Chaque année, le matin du 6 juin, des familles de Normandie se réunissent pour pleurer leurs bien-aimés à la maison d’arrêt de Caen. Elles se rassemblent pour se souvenir de ce jour de 1944, désormais passé dans l’histoire comme le jour le plus long, le jour où ils ont perdu leurs pères, grands-parents et maintenant arrière-grands-parents, des résistants sans armes qui ont été assassinés.
Au moment du Débarquement, ces détenus, emplis d’espoir, pouvaient entendre la canonnade en fond sonore, présageant les libérateurs à venir. Achille Boutrois, l’un des prisonniers âgé de 25 ans, avait même commencé à esquisser un navire sur un bout de savon en prévision de la libération imminente, lorsqu’ils furent bousculés hors de leurs cellules, emmenés dans une petite cour et exécutés sur l’ordre de la Gestapo.
Leur nombre variait entre soixante-dix et quatre-vingts. Malheureusement, leur nombre exact n’a jamais été établi car leurs dépouilles n’ont jamais été retrouvées. Ces résistants ont disparu quelque part au cœur du bocage normand, laissant leurs proches en plein désarroi face à cette fin brutale et mystérieuse. Cela représente une malédiction que leurs familles ont dû endurer pendant quatre générations, une cruauté ultime, huit décennies se sont écoulées et pourtant leur histoire demeure largement ignorée au regard de l’importance historique de cette date particulière.
En parallèle, à une distance de quelques dizaines de kilomètres, sur les sables d’Utah, d’Omaha, de Gold, Juno ou Sword, les commémorations internationales célèbrent la joie de la liberté.

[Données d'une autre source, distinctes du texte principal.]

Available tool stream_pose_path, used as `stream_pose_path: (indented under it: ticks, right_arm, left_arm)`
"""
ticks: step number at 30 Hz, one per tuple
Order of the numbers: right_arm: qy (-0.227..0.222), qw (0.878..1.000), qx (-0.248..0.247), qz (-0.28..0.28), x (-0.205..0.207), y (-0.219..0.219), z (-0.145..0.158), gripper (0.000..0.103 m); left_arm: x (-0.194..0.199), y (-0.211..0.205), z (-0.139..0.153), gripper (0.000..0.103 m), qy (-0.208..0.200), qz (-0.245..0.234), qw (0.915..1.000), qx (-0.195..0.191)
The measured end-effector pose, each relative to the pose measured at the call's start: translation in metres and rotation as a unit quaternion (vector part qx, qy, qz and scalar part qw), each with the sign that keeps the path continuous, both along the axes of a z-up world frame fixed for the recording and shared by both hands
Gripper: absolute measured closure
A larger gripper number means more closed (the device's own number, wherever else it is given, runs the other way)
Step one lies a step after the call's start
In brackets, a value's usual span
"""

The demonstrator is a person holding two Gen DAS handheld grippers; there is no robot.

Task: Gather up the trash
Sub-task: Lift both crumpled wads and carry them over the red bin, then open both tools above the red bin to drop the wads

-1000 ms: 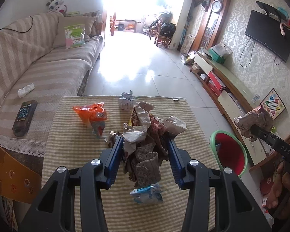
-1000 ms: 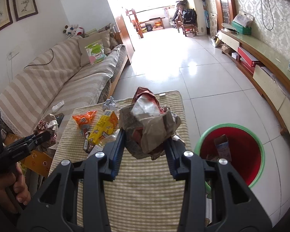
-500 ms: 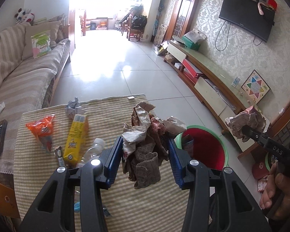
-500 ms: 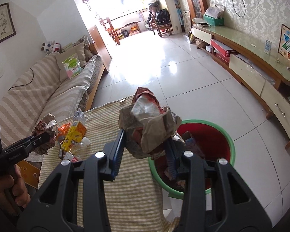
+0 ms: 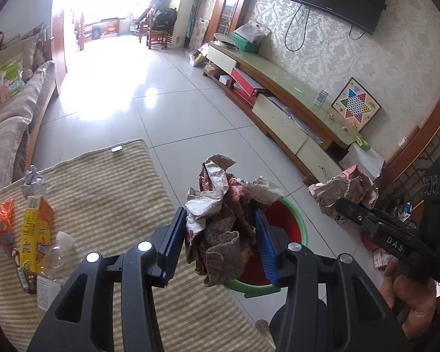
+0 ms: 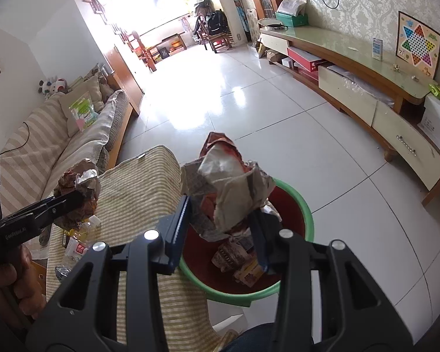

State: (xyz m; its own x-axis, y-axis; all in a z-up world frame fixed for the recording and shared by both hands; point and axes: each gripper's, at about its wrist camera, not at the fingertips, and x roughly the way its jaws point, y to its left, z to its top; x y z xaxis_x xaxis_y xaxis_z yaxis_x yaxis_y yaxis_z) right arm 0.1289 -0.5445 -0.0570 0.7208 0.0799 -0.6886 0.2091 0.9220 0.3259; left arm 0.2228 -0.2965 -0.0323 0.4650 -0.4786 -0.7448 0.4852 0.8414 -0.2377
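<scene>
I am in a living room with pale floor tiles, a striped sofa on my left, a long low TV cabinet on my right, and in front of me a table under a striped cloth (image 5: 108, 193). Just past the table's right edge a green-rimmed red bin (image 6: 293, 205) stands on the floor, some packets already lying in it. My right gripper (image 6: 223, 220) is clamped on a crumpled paper bag (image 6: 228, 187), and from its camera the wad hangs directly over the bin's mouth, so I judge a plain release would drop it inside. My left gripper (image 5: 220, 231) is pinched on a second wad of crumpled wrappers (image 5: 220, 205); in its own view the bin (image 5: 290, 223) sits just to the right and a little ahead, with the table's edge below the left finger. So the right hand is the nearer one and looks placed to let go first, while the left, I judge, needs to carry a bit further rightward before opening, or its scraps could land on the cloth or rim. Left on the cloth are an orange snack packet (image 5: 1, 223), a yellow carton (image 5: 33, 231) and a clear plastic bottle (image 5: 57, 252).
</scene>
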Motion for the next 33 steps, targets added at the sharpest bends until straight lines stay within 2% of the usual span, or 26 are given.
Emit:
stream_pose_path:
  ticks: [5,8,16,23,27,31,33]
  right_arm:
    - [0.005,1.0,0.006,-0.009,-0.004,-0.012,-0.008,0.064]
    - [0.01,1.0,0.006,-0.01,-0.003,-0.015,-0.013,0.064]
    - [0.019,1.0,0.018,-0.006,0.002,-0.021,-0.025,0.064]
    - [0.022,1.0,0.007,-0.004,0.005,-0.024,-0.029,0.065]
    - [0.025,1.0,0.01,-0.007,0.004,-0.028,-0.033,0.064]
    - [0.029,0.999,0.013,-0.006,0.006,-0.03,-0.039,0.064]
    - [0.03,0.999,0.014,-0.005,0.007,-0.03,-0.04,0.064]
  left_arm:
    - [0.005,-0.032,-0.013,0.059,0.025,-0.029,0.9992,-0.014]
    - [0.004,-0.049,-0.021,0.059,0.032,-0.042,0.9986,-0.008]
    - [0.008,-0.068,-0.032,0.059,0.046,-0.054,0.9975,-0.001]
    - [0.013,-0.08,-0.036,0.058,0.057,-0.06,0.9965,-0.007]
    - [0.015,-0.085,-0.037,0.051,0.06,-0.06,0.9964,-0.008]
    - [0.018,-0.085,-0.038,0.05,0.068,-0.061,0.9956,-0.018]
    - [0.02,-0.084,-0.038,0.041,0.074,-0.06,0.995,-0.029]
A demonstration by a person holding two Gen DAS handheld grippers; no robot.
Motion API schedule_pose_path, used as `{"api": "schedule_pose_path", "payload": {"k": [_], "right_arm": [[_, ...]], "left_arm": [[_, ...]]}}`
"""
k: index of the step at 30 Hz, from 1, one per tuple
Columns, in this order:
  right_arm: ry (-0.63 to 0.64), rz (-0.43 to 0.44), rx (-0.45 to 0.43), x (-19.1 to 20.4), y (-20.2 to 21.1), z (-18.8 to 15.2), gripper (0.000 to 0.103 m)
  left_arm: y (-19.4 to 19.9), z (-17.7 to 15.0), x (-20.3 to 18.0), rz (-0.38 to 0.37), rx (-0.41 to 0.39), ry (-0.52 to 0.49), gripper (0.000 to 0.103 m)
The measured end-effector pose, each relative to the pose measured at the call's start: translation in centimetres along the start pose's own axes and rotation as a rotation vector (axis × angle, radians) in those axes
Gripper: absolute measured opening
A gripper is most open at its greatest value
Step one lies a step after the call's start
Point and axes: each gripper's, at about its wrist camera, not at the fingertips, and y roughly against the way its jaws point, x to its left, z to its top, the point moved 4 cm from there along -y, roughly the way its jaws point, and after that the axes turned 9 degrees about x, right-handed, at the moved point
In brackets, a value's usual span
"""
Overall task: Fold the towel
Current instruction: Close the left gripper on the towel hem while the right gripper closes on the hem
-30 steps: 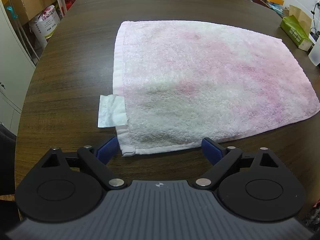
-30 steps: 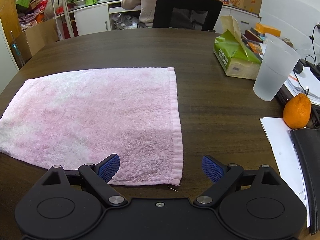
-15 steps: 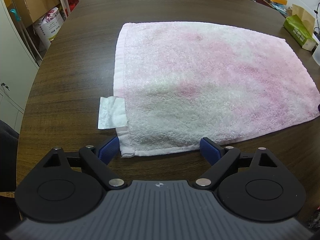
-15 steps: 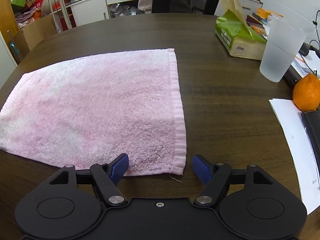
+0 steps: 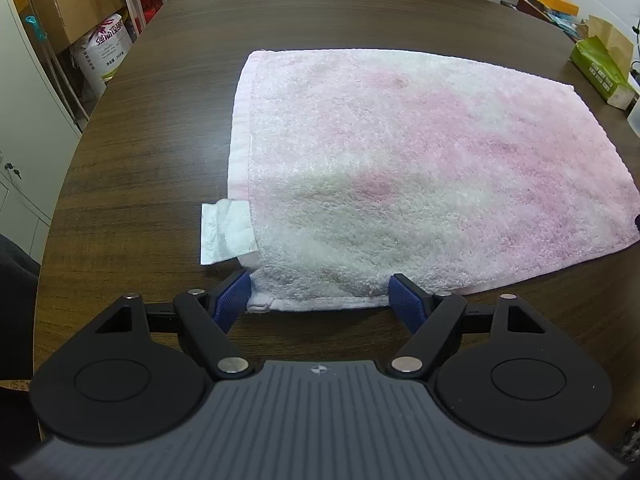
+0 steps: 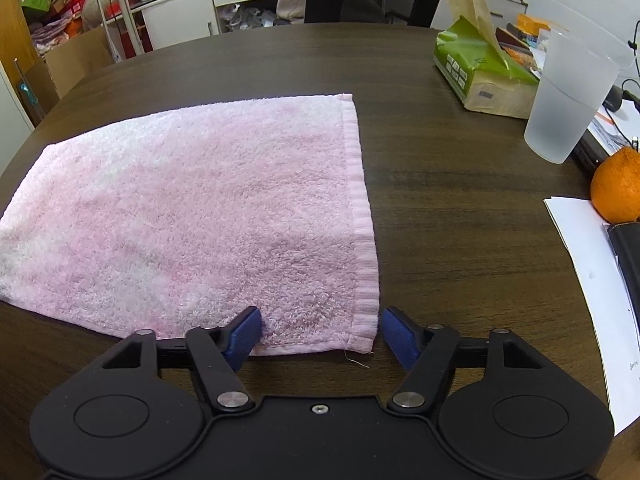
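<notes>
A pink terry-cloth towel lies flat on the dark wood-grain table. The left gripper and right gripper, both spread open, straddle the towel's two near corners (nothing is clamped). To grasp well, each should close squarely on the hem; the white paper label at the towel's left edge is best avoided.

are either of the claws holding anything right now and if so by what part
Nothing is held. Both claws are open: the left claw straddles the near left corner of the pink towel, the right claw its near right corner, neither closed on it.
</notes>
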Motion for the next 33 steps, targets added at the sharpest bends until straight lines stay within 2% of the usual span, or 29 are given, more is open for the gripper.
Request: {"api": "schedule_pose_path", "payload": {"k": [1,3,4,6,7,13,23,33], "right_arm": [[0.003,0.002,0.001,0.0,0.0,0.1,0.049],[0.011,0.007,0.002,0.0,0.1,0.2,0.036],[0.013,0.009,0.003,0.0,0.1,0.3,0.034],[0.015,0.019,0.004,0.0,0.1,0.5,0.014],[0.015,0.024,0.005,0.1,0.1,0.5,0.011],[0.022,0.02,0.011,0.5,0.0,0.6,0.011],[0.002,0.047,-0.008,0.4,1.0,1.5,0.011],[-0.038,0.121,-0.038,-0.4,2.9,4.7,0.011]], "left_arm": [[0.1,0.1,0.1,-0.003,-0.002,0.004,0.053],[0.1,0.2,0.3,-0.01,-0.005,0.014,0.048],[0.1,0.3,0.3,-0.014,-0.006,0.02,0.046],[0.2,0.4,0.3,-0.02,-0.008,0.023,0.04],[0.2,0.4,0.3,-0.028,-0.009,0.026,0.034],[0.1,0.6,0.4,-0.074,-0.003,0.05,0.017],[0.8,2.1,0.2,-0.049,0.004,0.004,0.015],[3.2,6.7,0.8,-0.055,-0.015,-0.036,0.015]]}}
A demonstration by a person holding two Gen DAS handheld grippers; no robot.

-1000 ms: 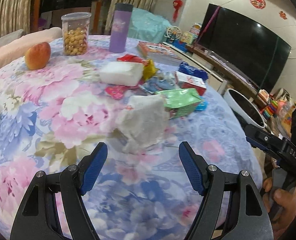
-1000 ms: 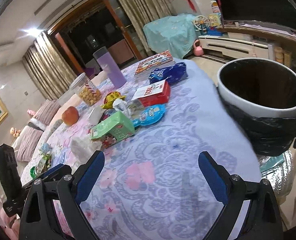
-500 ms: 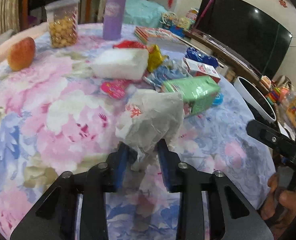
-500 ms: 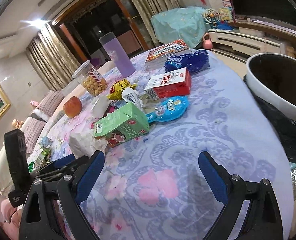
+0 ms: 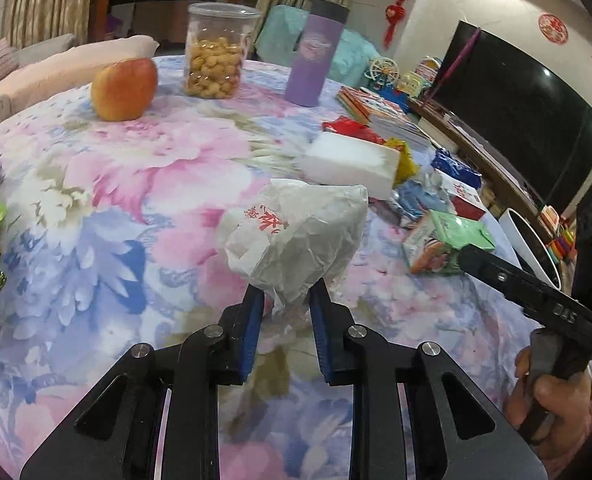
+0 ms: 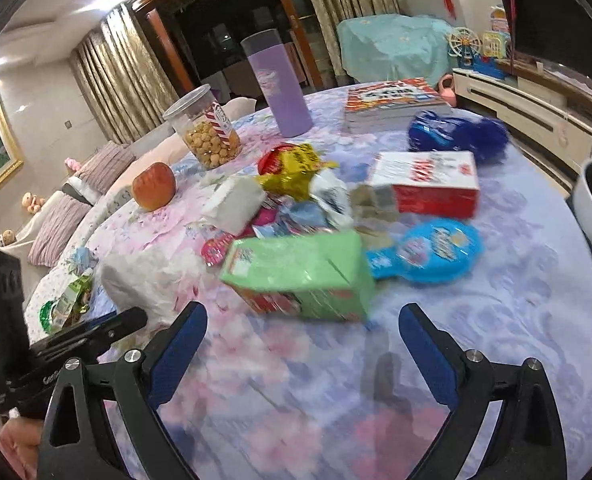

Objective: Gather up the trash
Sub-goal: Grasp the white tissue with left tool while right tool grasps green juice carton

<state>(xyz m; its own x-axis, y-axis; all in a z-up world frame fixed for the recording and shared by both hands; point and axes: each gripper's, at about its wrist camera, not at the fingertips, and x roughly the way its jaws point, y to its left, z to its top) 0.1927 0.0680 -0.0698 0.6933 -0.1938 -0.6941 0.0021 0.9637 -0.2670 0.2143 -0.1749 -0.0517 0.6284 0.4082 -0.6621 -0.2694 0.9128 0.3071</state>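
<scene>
Left gripper [image 5: 285, 312]: matte black linkage arms with triangular cut-outs, silver round pivot screws at the joints, blue ribbed pads on the inner faces of the fingers [image 5: 253, 332]. Right gripper [image 6: 302, 342]: same build, black frame, silver screws, blue pads. From the left wrist view, its black side bar carries white stamped lettering, and a black box-shaped body shows a small green light. Hand [image 5: 552, 396] on the black handle, no sleeve visible.
</scene>
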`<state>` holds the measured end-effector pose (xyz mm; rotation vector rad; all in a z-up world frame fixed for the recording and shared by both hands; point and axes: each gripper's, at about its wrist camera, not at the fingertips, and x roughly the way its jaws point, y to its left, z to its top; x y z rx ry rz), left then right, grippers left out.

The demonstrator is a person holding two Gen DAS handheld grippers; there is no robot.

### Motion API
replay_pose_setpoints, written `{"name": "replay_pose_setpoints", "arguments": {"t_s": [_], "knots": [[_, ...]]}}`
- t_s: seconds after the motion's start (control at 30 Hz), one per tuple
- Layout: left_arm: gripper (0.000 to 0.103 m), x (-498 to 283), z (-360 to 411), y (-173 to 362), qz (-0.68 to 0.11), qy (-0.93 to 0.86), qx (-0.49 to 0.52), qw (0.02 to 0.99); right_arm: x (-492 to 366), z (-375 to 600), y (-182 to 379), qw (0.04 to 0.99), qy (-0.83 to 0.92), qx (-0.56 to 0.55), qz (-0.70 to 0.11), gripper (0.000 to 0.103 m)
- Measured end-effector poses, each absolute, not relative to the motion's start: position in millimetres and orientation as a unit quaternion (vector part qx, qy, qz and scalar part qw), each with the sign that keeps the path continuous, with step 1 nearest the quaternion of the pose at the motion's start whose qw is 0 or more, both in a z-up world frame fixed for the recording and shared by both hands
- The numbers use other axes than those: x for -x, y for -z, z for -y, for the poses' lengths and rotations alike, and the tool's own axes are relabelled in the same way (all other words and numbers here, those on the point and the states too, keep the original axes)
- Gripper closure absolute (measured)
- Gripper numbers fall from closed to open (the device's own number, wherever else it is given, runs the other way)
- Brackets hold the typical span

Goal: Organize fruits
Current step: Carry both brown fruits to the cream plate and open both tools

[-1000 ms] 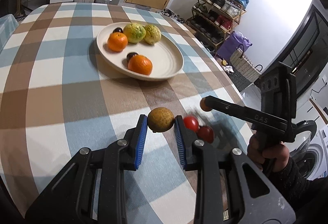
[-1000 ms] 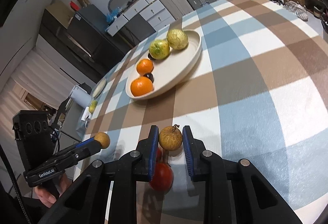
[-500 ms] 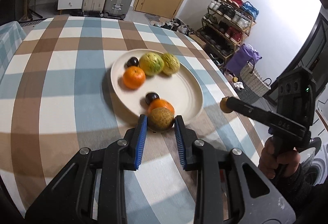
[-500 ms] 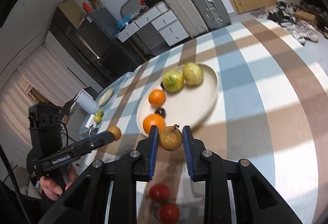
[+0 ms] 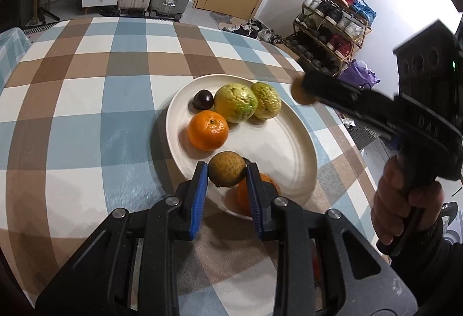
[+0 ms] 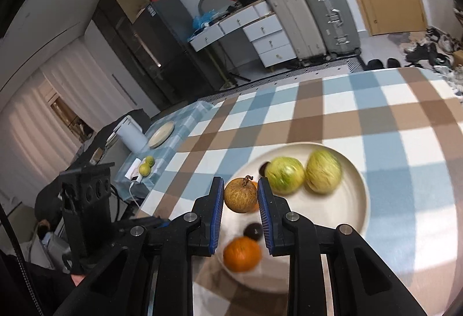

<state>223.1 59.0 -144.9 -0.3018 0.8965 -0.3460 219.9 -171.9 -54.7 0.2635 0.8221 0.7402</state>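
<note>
Checked surface bearing a cream plate with two green fruits, two oranges and two dark plums. Left gripper, jaws narrowly parted, clamps a brown fruit above the plate's near rim. Right gripper likewise grips a stemmed fruit over the plate, above an orange and a plum.
</note>
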Motion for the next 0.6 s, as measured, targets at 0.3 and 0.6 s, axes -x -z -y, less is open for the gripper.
{"name": "replay_pose_setpoints", "arguments": {"t_s": [0.3,0.6], "knots": [[0.079,-241,-60,159,-0.441,0.176,0.146,0.868,-264,123,76,0.828,-0.357,-0.078,-0.426,0.079],[0.079,-247,-61,165,-0.444,0.185,0.145,0.865,-280,99,98,0.816,-0.362,-0.066,-0.446,0.079]]}}
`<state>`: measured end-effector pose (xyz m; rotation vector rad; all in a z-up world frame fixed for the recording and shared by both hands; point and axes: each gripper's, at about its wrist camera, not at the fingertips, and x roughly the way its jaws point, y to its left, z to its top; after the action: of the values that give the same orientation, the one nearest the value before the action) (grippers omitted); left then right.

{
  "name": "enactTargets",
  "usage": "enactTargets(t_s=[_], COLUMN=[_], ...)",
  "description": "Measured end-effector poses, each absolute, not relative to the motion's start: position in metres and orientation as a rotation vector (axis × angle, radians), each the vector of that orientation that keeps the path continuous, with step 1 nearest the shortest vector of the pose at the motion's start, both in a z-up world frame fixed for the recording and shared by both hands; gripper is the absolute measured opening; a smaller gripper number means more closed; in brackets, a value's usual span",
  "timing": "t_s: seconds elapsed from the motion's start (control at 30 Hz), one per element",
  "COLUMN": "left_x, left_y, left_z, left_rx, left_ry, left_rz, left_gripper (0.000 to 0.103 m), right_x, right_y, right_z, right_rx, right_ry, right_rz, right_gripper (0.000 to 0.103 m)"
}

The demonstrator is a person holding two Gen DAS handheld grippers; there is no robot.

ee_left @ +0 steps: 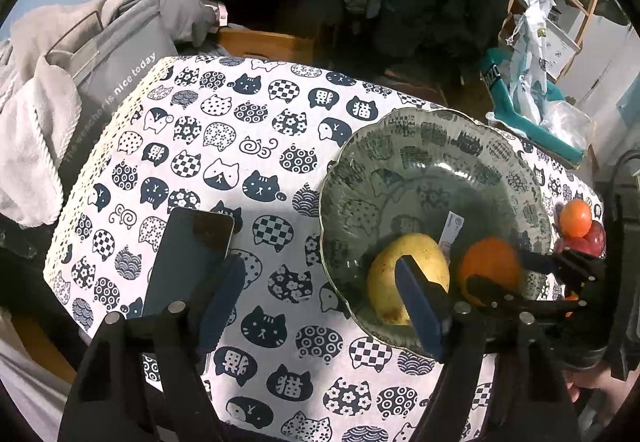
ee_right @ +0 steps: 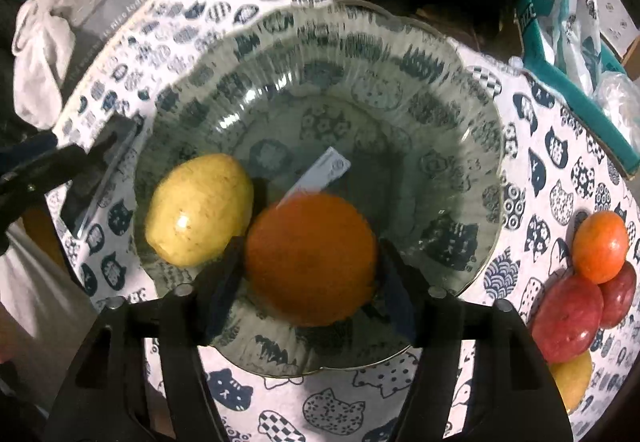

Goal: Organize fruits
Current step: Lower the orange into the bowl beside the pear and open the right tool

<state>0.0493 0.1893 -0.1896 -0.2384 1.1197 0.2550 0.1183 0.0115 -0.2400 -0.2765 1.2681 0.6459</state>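
Note:
A patterned green bowl (ee_right: 440, 90) stands on the cat-print tablecloth and also shows in the left wrist view (ee_left: 360, 162). In it lie a yellow fruit (ee_right: 196, 210) and a white label. My right gripper (ee_right: 310, 274) is shut on an orange (ee_right: 312, 258) and holds it over the bowl's near side; both also show in the left wrist view, the gripper (ee_left: 516, 278) and the orange (ee_left: 492, 262). My left gripper (ee_left: 320, 302) is open and empty over the cloth at the bowl's left rim.
A dark phone (ee_left: 188, 254) lies left of the bowl. A small orange fruit (ee_right: 600, 246), two red fruits (ee_right: 568, 318) and a yellow one (ee_right: 572, 378) lie on the cloth at the right. A teal tray with plastic bags (ee_right: 576, 82) sits at the back right. A grey bag (ee_left: 108, 82) stands at the left.

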Motion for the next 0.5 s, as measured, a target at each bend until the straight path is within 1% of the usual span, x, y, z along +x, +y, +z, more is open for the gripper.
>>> enactTargets(t_s=[0.07, 0.17, 0.5], left_x=[0.048, 0.047, 0.04], left_y=[0.191, 0.19, 0.166], left_z=[-0.188, -0.182, -0.142], left_rx=[-0.252, -0.265, -0.218], left_ry=[1.12, 1.109, 1.033], left_rz=[0.256, 0.253, 0.197], left_gripper=[0.079, 0.079, 0.079], right_x=[0.118, 0.12, 0.115], right_y=[0.01, 0.008, -0.009], right_z=[-0.231, -0.218, -0.149], right_rx=[-0.268, -0.255, -0.204], right_ry=[1.239, 1.217, 1.076], right_rz=[0.651, 0.649, 0.604], right_gripper=[0.077, 0.077, 0.077])
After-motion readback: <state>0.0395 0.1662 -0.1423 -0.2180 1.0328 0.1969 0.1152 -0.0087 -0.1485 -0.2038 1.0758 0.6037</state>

Des figures publiques aux citoyens ordinaires, tous se remémorent justement le sacrifice héroïque des Britanniques, des Canadiens et des Américains. Cependant, loin de ces commémorations spectaculaires, les résidents locaux de Caen ne font que renforcer leur chagrin.
Chaque année, et quelles que soient les conditions météorologiques, des dizaines de personnes se rassemblent devant le portail de la prison à chaque commémoration du drame, n’ayant pas de tombes pour y déposer leurs pensées. La visite attendue du président de la République devrait attirer davantage les projecteurs médiatiques sur le sort tragique de leurs proches. Emmanuel Macron effectuera sa deuxième visite, après une première en 2019. Vincent Auriol en 1949, et René Coty en 1954, leur avaient rendu hommage avant lui.
Retour dans les cellules
La vieille prison du quartier de Beaulieu a définitivement fermé le 3 décembre 2023. Avant cela, les familles n’avaient droit qu’à un accès limité à un coin extérieur de la prison, où un modeste mémorial avait été construit en l’honneur des victimes de la torture. Parmi les déchets jetés des fenêtres, en dessous des filets de sécurité, elles essayaient de se recueillir, souvent interrompues par le vacarme des prisonniers, parfois interrompu par un inattendu « Vive la France! » crié par un détenu de droit commun touché de compassion.